# Challenge 1 - Load and Evaluate the Datasets

In [None]:
# Import numpy, pandas and mysqlalchemy (following what you have learned in previous lessons):

import numpy as np
import pandas as pd
from sqlalchemy import create_engine

#### In this challenge we will load two SQL tables from [this link](https://relational.fit.cvut.cz/dataset/Stats). We will then proceed to evaluate the data to see what type of cleaning and manipulation is necessary.",
    
    

In the cell below, create a mysql engine using the link provided above.

In [None]:
"""
    hostname: relational.fit.cvut.cz
    port: 3306
    username: guest
    password: relational
"""

engine = create_engine("mysql+pymysql://guest:relational@relational.fit.cvut.cz/stats")



Use this connection to load the users table. Load this table into a variable called users.


In [None]:
users = pd.read_sql_query("SELECT * FROM users", engine)


### Let's start examining the dataset.

First look at the first five rows using the head function.


In [None]:
users.head(5)

Next, examine the column names and types to see if there is a type mismatch.
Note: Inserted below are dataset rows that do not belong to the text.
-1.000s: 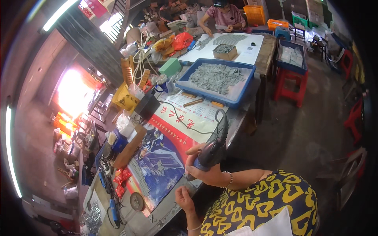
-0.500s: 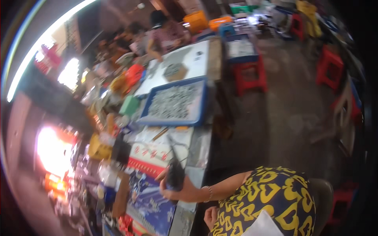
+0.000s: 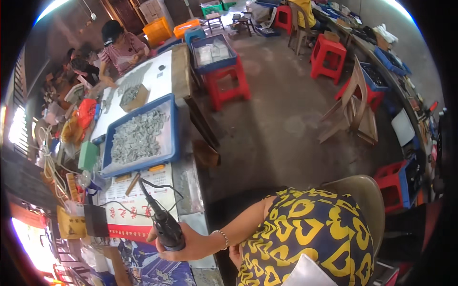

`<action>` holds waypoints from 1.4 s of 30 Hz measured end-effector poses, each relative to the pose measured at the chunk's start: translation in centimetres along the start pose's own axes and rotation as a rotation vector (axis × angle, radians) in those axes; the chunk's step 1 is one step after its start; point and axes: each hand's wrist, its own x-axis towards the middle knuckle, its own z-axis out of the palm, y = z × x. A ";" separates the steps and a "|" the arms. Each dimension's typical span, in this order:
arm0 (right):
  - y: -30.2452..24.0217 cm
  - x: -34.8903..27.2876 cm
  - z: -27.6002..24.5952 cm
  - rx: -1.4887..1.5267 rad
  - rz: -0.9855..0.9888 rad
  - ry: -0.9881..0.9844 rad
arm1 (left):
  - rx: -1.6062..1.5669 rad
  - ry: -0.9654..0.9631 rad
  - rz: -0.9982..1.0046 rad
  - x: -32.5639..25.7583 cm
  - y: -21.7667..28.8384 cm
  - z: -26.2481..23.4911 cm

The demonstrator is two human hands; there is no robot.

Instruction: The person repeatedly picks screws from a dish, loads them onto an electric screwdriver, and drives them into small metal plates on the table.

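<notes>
My right hand [image 3: 188, 244], with a bead bracelet on its wrist, grips a black corded handheld power tool [image 3: 167, 231] over the table's near end. The tool's thin tapered end and looping cord point away from me; its exact kind is unclear. Beneath it lie a red and white printed calendar sheet [image 3: 143, 202] and a blue printed sheet [image 3: 157, 267]. My left hand [image 3: 235, 255] shows only in part, low beside my patterned shirt, fingers curled; anything in it is hidden. Beyond the tool, a blue tray [image 3: 175, 128] holds many small grey pieces.
A person [image 3: 121, 52] in a striped top sits at the table's far end beside a small open box [image 3: 138, 99]. Red stools [image 3: 329, 55], a brown chair [image 3: 358, 105] and another blue tray [image 3: 198, 68] stand across the floor. Clutter lines the table's left side.
The view has swung right, so the table and tray have shifted left in the picture. My right hand still holds the black tool. Blur has lessened.
</notes>
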 end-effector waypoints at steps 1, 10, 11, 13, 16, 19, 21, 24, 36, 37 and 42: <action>0.0 0.0 -0.4 -0.028 0.008 -0.002 | 0.014 -0.021 -0.024 -0.3 -0.2 0.1; 2.5 0.5 0.5 0.070 0.143 -0.077 | 0.217 -0.042 -0.121 -2.6 0.0 -0.7; 2.9 0.3 0.7 0.028 0.236 -0.091 | 0.239 -0.044 -0.118 -3.0 0.1 -0.7; 3.2 0.1 0.8 -0.036 0.078 -0.078 | 0.295 -0.060 -0.096 -3.4 0.2 -0.9; 3.6 -0.4 1.3 0.028 0.092 -0.016 | 0.228 -0.007 -0.069 -4.5 0.5 -1.5; 4.1 -1.1 1.4 -0.031 0.061 -0.056 | -0.036 0.023 -0.087 -6.5 1.3 -1.3; 4.8 -1.5 1.4 -0.072 0.049 -0.060 | 0.186 0.097 0.017 -7.2 0.9 -0.7; 4.1 -1.2 2.9 -0.058 0.061 -0.098 | 0.318 0.204 0.003 -9.0 2.9 0.4; 6.0 0.3 4.8 -0.069 0.048 -0.127 | 0.374 0.506 0.043 -16.6 9.1 -1.0; 6.4 0.1 5.1 -0.073 0.064 -0.122 | 0.312 0.520 0.012 -17.3 9.6 -1.3; 9.5 -0.5 6.2 -0.018 0.088 -0.120 | 0.264 0.691 0.051 -18.7 13.0 -1.9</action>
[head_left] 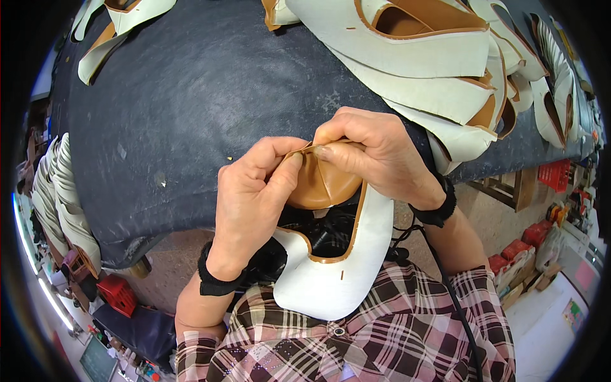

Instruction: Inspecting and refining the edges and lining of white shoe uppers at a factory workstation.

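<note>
Both hands grip one shoe upper piece [331, 267], brown leather outside with a white lining and a brown edge. My left hand [251, 194] pinches its folded brown heel part [321, 184] from the left, thumb pressed on the leather. From the right, my right hand [375, 153] closes its fingers over the same fold's top edge. The white part hangs down over my plaid shirt, at the near edge of the dark table [191, 108].
A fanned stack of similar white and brown upper pieces [445, 70] lies on the table's far right. More pieces [121, 19] sit at the far left. Another stack [57, 191] stands left of the table. Red crates [118, 293] and boxes are on the floor.
</note>
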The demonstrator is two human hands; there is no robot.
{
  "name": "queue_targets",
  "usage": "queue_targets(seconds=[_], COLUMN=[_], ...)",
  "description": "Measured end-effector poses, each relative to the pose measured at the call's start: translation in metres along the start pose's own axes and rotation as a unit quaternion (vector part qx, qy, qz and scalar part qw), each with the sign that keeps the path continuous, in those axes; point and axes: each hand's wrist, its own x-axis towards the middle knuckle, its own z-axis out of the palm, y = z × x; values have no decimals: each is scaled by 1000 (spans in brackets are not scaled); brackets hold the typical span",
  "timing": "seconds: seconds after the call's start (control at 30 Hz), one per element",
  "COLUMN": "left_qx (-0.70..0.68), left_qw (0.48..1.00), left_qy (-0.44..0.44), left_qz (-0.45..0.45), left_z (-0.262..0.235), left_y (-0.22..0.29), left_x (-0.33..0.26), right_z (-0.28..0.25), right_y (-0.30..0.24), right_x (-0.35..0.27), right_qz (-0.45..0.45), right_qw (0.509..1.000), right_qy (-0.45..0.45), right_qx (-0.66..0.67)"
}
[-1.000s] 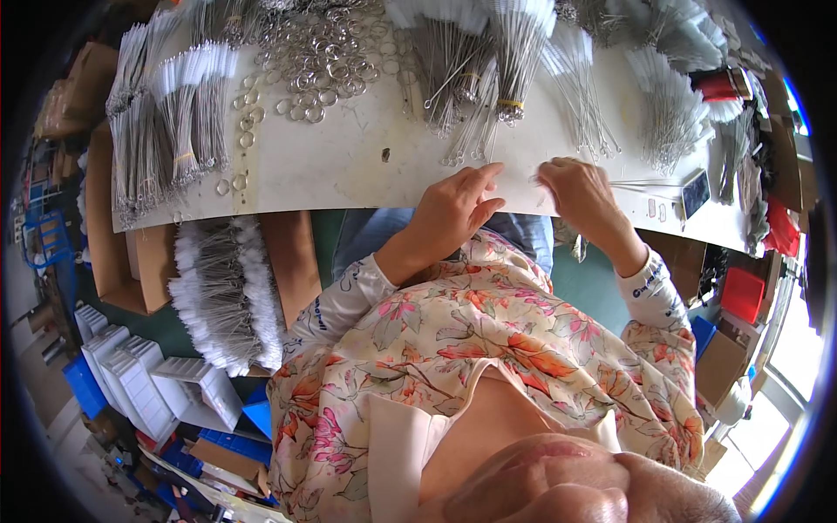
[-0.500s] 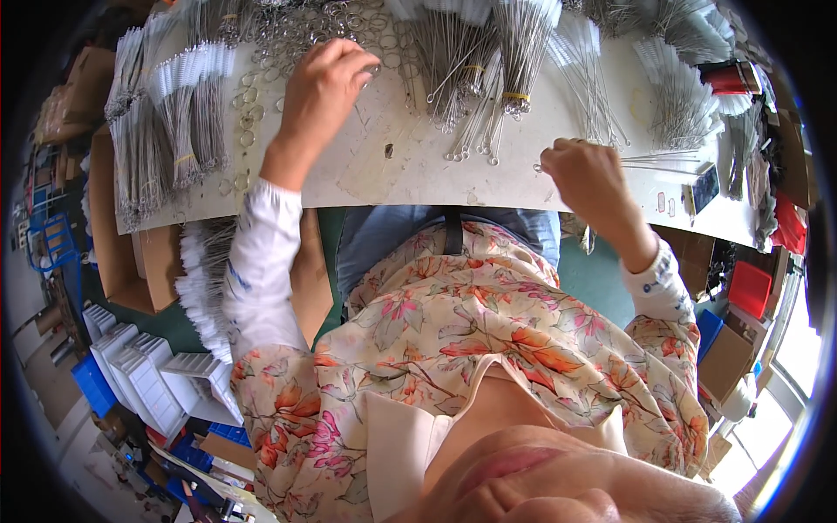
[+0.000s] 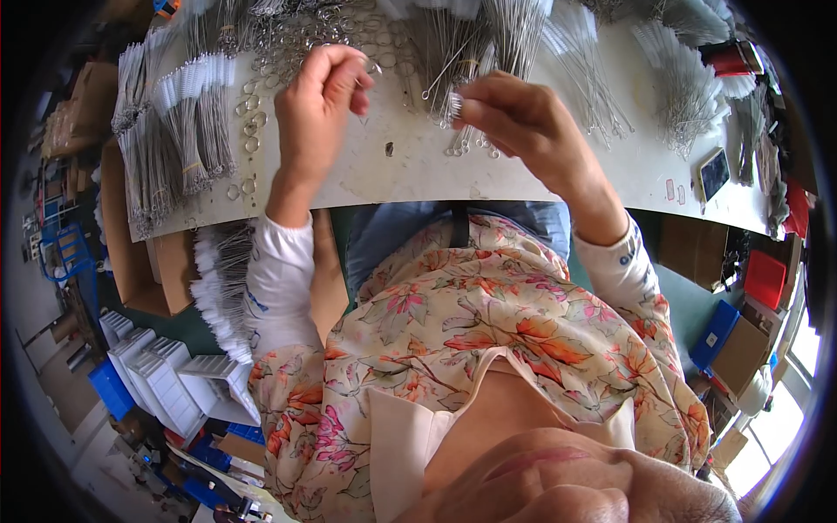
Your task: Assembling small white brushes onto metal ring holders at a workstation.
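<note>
My left hand (image 3: 321,100) is raised over the left part of the table, closed in a pinch on a shiny metal ring (image 3: 374,69) that sticks out at the fingertips. Facing it from the right, my right hand (image 3: 527,122) is closed on several thin wire brushes. Their small looped ends (image 3: 455,105) poke out beyond the thumb and forefinger, while the rest is hidden by the hand. A gap separates the two hands. Behind my left hand lies a heap of loose metal rings (image 3: 301,33), with more rings (image 3: 252,122) strung out to its left.
Bundles of wire brushes with white bristles (image 3: 187,118) cover the left of the white table (image 3: 392,187). More bundles (image 3: 514,35) lie at the back and right (image 3: 676,96). A phone (image 3: 713,174) rests near the right edge. An open cardboard box (image 3: 131,235) stands below left.
My right hand has moved left and away from me, carrying the brush loops toward my left hand. My left hand has turned slightly, so its ring shows more clearly.
</note>
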Motion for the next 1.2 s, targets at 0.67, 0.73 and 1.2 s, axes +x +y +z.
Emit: queue_targets(seconds=[0.67, 0.73, 1.2], left_qx=[-402, -362, 40], left_qw=[903, 919, 976], left_qy=[-116, -123, 57], left_qz=[-98, -93, 206], left_z=[1, -2, 2], left_y=[43, 51, 60], left_x=[-50, -49, -46], right_z=[40, 39, 28], right_y=[2, 3, -23], right_x=[-11, -12, 0], right_qz=[-407, -403, 112], right_qw=[848, 842, 953], right_qy=[65, 58, -61], right_qx=[-334, -354, 274])
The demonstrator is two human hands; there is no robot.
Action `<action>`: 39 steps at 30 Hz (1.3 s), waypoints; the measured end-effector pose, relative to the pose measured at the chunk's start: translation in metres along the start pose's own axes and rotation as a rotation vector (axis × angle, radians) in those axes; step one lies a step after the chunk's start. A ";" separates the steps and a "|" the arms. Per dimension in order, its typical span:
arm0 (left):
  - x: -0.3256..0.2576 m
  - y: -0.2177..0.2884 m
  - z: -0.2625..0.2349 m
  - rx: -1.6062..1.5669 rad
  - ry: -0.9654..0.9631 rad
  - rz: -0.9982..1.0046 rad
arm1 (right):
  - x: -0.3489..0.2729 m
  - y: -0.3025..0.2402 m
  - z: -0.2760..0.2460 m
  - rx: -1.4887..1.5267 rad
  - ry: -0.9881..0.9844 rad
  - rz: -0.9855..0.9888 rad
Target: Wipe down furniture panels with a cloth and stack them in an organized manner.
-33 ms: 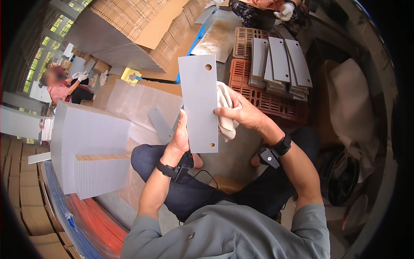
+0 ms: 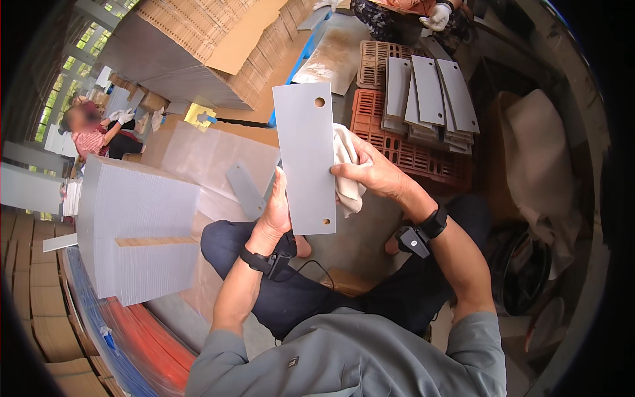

Use the dtypes function.


In [None]:
users.dtypes



Finally, we'll examine the describe function to see the descriptive statistics for the numeric variables.


In [None]:
users.describe()


### Now let's load the posts table in the cell below.

Use the same mysql engine to load the posts table into a dataframe called posts.


In [None]:
posts = pd.read_sql_query("SELECT * FROM posts", engine)


#### Let's repeat what we did with the users table and print the first 5 rows, the data types of each column and describe the numeric data.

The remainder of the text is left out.